New York

Wallace Berman, Untitled #120, ca. 1964–76, Verifax collage, acrylic, 6 × 6 1⁄2".

Wallace Berman, Untitled #120, ca. 1964–76, Verifax collage, acrylic, 6 × 6 1⁄2".

Wallace Berman

Wallace Berman showed  in New York only once in his lifetime (at the Jewish Museum in 1968), and his work has been seen only fitfully in the city since then. It’s surprising to realize that he was a native New Yorker—Staten Island born—given that he was central to the art and counterculture of California from the mid-1950s until his death on February 18, 1976, his fiftieth birthday. The University of California, Berkeley Art Museum’s great exhibition of 2006, “Semina Culture: Wallace Berman and His Circle”—which, luckily, traveled to New York University’s Grey Art Gallery the following year—positioned him at the heart of a widespread network of artists, poets, and motley eccentrics connected through Semina, a truly, dare I say, seminal magazine he produced between 1955 and 1964. This presentation of forty-five works, “Off the Grid,” offered an all-too-rare East Coast glimpse of one of the still poorly understood protagonists of postwar American art, an artist who rightly should be more than just the cult figure he’s so far been fated to be.

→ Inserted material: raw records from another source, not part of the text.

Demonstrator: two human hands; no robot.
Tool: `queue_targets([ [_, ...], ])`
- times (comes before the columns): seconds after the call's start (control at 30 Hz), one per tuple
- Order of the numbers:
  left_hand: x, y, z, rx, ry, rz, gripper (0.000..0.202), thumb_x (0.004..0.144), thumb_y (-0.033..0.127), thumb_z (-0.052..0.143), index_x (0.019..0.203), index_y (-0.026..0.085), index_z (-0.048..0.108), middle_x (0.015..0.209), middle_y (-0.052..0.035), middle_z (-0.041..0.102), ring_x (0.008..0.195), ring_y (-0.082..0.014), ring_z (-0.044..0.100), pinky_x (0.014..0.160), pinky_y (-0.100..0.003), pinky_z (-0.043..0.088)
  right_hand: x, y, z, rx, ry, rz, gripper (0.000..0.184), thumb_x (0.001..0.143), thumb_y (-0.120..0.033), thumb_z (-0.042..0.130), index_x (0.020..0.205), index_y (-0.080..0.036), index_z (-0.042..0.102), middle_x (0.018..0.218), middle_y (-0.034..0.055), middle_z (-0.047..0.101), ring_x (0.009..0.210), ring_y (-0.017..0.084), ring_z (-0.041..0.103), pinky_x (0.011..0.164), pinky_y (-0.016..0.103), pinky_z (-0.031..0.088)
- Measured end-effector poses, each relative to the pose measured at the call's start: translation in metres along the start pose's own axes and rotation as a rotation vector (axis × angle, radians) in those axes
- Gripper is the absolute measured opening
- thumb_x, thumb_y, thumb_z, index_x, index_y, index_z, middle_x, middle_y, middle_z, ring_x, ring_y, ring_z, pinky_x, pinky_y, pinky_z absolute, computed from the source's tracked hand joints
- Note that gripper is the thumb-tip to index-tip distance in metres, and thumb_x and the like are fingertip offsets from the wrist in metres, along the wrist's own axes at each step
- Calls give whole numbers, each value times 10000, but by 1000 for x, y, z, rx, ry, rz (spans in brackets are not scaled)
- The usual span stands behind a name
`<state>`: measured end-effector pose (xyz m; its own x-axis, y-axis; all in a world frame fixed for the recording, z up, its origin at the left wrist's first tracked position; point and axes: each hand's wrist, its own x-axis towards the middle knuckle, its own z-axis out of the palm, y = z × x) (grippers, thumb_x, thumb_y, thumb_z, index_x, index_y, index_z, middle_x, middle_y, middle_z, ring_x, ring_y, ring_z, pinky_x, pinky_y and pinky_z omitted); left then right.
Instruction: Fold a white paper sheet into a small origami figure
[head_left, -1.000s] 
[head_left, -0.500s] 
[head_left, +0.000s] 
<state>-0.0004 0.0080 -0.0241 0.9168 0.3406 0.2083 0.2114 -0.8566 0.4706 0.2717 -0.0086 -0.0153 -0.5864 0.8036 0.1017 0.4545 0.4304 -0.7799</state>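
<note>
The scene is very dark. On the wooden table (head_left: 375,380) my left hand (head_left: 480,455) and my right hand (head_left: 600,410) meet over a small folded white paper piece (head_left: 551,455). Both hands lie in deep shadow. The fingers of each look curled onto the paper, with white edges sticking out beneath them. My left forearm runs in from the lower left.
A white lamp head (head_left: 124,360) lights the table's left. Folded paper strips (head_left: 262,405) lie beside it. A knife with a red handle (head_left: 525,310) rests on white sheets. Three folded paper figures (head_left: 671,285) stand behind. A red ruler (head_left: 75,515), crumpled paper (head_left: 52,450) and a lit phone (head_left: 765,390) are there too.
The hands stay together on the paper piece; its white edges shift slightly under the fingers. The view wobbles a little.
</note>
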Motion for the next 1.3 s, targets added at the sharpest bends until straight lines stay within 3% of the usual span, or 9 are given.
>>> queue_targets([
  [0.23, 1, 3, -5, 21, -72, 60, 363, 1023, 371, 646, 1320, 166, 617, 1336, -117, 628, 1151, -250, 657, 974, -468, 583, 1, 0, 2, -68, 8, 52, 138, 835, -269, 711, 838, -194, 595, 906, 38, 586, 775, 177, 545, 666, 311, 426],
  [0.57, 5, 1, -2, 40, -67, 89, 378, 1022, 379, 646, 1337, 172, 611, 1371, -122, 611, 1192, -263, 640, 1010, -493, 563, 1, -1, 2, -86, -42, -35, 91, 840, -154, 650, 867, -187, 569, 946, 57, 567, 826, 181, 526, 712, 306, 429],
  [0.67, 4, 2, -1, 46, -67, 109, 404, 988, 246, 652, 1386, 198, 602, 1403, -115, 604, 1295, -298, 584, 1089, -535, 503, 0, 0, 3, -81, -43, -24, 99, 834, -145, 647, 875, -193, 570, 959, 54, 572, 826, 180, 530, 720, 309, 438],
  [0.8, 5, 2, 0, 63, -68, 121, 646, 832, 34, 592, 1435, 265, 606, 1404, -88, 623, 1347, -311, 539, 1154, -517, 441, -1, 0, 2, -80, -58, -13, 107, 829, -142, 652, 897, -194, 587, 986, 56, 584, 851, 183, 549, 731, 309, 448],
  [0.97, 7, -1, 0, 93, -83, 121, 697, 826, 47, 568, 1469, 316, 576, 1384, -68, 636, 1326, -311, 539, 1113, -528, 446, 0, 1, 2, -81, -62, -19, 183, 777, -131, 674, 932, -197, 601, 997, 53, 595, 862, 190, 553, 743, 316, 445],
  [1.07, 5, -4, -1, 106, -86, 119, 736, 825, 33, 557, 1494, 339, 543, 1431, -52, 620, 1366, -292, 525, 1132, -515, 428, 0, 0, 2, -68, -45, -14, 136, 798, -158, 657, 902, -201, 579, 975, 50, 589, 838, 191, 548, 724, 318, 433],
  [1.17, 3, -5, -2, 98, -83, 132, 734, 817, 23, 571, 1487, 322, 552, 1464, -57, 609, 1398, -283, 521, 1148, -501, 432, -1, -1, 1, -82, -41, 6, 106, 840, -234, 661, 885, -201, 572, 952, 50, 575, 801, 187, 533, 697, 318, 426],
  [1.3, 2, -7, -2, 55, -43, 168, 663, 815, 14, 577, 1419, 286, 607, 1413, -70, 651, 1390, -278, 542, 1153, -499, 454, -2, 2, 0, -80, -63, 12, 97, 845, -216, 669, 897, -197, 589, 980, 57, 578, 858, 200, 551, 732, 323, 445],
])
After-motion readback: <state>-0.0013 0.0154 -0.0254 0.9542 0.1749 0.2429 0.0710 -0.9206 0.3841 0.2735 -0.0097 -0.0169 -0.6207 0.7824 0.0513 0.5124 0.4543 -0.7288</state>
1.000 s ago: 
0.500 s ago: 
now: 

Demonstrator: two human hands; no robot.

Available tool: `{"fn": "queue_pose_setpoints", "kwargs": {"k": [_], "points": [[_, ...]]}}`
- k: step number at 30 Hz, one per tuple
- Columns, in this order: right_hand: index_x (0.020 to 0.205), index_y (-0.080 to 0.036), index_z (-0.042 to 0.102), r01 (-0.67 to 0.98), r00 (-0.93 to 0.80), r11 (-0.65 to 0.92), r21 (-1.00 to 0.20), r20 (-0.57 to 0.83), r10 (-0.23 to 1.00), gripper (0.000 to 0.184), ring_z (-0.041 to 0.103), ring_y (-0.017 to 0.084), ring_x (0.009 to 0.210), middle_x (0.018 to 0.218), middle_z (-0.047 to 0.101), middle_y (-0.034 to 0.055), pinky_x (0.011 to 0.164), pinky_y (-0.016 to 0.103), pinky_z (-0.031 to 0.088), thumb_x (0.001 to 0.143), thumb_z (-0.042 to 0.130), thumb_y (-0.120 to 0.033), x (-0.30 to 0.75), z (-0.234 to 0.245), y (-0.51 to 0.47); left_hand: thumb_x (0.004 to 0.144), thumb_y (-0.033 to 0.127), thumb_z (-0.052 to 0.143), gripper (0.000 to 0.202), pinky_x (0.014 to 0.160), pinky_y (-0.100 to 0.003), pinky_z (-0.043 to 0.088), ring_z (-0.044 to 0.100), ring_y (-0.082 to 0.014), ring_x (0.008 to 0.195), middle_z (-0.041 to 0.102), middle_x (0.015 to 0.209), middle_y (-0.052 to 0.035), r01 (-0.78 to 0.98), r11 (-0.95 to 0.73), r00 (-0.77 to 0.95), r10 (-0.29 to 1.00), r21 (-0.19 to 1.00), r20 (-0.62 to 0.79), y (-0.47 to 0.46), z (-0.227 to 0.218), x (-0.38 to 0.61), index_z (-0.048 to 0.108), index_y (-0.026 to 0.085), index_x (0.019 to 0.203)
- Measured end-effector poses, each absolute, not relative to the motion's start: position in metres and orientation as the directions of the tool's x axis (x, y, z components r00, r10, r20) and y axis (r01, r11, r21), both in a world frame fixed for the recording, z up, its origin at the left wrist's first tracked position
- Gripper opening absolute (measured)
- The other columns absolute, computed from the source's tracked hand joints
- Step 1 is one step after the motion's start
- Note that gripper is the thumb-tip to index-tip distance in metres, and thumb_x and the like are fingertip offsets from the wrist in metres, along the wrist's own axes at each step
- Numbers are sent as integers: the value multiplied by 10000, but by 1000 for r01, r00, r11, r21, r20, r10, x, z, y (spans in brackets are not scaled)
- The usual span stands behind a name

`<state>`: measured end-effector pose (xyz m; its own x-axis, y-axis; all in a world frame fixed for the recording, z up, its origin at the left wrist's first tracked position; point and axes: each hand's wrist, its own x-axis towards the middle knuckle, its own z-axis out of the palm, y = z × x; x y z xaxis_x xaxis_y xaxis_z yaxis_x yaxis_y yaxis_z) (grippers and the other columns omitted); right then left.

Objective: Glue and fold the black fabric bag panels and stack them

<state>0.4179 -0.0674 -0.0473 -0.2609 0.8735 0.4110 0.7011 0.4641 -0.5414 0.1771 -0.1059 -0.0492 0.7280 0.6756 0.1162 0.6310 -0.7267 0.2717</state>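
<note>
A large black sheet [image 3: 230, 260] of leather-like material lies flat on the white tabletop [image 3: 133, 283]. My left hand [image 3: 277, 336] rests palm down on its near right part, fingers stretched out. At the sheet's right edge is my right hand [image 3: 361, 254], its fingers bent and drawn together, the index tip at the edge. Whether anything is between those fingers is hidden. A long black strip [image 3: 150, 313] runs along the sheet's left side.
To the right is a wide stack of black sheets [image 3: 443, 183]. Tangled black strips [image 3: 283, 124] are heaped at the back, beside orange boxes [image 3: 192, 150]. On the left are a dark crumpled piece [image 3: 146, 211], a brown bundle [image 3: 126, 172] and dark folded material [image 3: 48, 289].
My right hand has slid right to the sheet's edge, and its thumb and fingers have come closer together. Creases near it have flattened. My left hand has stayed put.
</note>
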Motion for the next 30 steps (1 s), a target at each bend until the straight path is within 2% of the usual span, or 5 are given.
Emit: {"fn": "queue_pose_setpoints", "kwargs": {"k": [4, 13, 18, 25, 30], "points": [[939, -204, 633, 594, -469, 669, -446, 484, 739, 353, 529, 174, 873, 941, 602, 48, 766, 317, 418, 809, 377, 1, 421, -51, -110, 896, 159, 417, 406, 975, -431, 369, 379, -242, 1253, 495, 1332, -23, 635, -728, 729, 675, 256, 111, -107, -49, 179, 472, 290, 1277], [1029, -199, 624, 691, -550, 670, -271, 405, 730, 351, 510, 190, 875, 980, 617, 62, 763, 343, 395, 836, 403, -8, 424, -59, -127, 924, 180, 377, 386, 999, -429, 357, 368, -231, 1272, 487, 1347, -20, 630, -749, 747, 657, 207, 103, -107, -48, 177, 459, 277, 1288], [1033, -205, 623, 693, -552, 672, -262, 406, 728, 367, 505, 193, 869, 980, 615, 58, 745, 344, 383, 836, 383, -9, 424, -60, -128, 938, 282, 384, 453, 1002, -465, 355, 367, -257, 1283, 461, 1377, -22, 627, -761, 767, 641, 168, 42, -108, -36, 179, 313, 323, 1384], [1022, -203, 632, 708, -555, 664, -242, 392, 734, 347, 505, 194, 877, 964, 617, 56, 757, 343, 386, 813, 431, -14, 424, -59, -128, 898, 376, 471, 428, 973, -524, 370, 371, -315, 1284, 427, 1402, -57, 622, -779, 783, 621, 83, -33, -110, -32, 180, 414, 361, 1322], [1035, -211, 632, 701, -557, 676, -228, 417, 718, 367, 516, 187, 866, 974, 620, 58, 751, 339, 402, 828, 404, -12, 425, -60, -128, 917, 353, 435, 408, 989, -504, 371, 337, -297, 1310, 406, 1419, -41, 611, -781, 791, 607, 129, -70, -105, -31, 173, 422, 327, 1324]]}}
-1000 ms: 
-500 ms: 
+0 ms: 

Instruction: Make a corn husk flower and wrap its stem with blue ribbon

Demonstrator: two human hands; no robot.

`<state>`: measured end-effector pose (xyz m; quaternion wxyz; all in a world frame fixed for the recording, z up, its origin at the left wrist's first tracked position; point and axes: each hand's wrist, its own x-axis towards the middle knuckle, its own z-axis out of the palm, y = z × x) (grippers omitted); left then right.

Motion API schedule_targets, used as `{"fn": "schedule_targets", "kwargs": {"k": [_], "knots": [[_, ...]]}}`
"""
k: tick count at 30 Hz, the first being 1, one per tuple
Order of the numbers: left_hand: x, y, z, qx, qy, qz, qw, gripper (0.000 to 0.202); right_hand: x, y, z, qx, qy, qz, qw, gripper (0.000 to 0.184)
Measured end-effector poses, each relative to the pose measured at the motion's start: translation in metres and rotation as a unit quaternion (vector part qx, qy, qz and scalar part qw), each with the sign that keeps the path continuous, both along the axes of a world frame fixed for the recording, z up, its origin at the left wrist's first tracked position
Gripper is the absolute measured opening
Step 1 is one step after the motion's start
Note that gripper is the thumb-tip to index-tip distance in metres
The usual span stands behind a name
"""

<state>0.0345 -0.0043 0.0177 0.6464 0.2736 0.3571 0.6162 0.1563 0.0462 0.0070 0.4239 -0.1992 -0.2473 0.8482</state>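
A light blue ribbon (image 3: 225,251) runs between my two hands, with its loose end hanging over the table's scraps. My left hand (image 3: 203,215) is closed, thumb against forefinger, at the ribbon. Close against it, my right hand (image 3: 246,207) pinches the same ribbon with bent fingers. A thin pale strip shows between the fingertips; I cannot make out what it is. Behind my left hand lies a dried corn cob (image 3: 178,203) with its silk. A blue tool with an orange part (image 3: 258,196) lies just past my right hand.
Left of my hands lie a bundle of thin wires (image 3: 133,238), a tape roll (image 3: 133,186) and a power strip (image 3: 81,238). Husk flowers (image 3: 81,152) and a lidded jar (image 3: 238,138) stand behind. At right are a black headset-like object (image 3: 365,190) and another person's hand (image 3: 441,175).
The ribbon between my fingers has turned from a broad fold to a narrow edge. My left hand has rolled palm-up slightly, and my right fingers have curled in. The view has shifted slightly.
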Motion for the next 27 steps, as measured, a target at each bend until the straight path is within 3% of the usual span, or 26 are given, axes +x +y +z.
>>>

The exhibition was preponderantly devoted to the Verifax collages that Berman began making around 1961—roughly two years before Romare Bearden, on the other coast, began using a photostat machine to print his collages. Like the photostat, the Verifax was a precursor to the photocopier, and these artists were exploring the intersection of reproductive technologies with the associative leaps available to untrammeled intuition. Again and again, Berman used the image of a hand holding up an am/fm transistor radio (said to be the most popular communication device of the 1960s and ’70s) that framed some other image, which seemingly could be of anything—a satellite view of a hurricane (Untitled #79, ca. 1964–76), a mushroom (Untitled #120, ca. 1964–76), or rifle-toting soldiers (Untitled #129, 1976)—or even of something practically unnameable. He presented them singly or in gridded arrangements of anywhere from four to (in this selection) twenty-five radio-framed pictures; they could be printed as positives or negatives and were sometimes hand colored. Usually, Berman added lettering in Hebrew, a language in which he was not conversant. These works seem to present enigmatic messages from some other dimension on the flip side of the social realm: One might think of Andy Warhol’s recycled media imagery as a correlative, but Warhol celebrated the surface, whereas Berman seems to imply that there is always an ungraspable meaning lurking beneath. Mass culture harbors unfathomable mysteries.

The recurrent radio motif evokes the poetics of Jack Spicer, who—inspired by Jean Cocteau’s 1950 film Orpheus, in which a car radio becomes a link to the beyond—declared that “the poet is like a radio receiving transmissions” from what he called simply “the Outside.” Today, we have handheld devices that transmit so much more than sound and keep us all in their thrall: those phones that are indeed smarter than we are. Berman seems to have foreseen our current condition. But he holds out the hope that there might still be an arcane frequency amid the static where some kind of wisdom will be on offer. In Aleph, the silent seven-minute 8-mm film the artist began working on in 1956 and never completed, a precipitous montage, reminiscent of the film works of Bruce Conner, mashes up views of some of the Verifax collages with other, mostly found bits of footage, overlaying them with transitory glimpses of words (in the form of Letraset applied directly to the film stock, for instance). These communiqués, which disappear before one can read them, suggest that meaning will always be too abundant and too intangible to do more than tease the imagination. The work’s visual and semantic instability is just disquieting enough to suit our own time, aflame as it is with apocalyptic presentiments.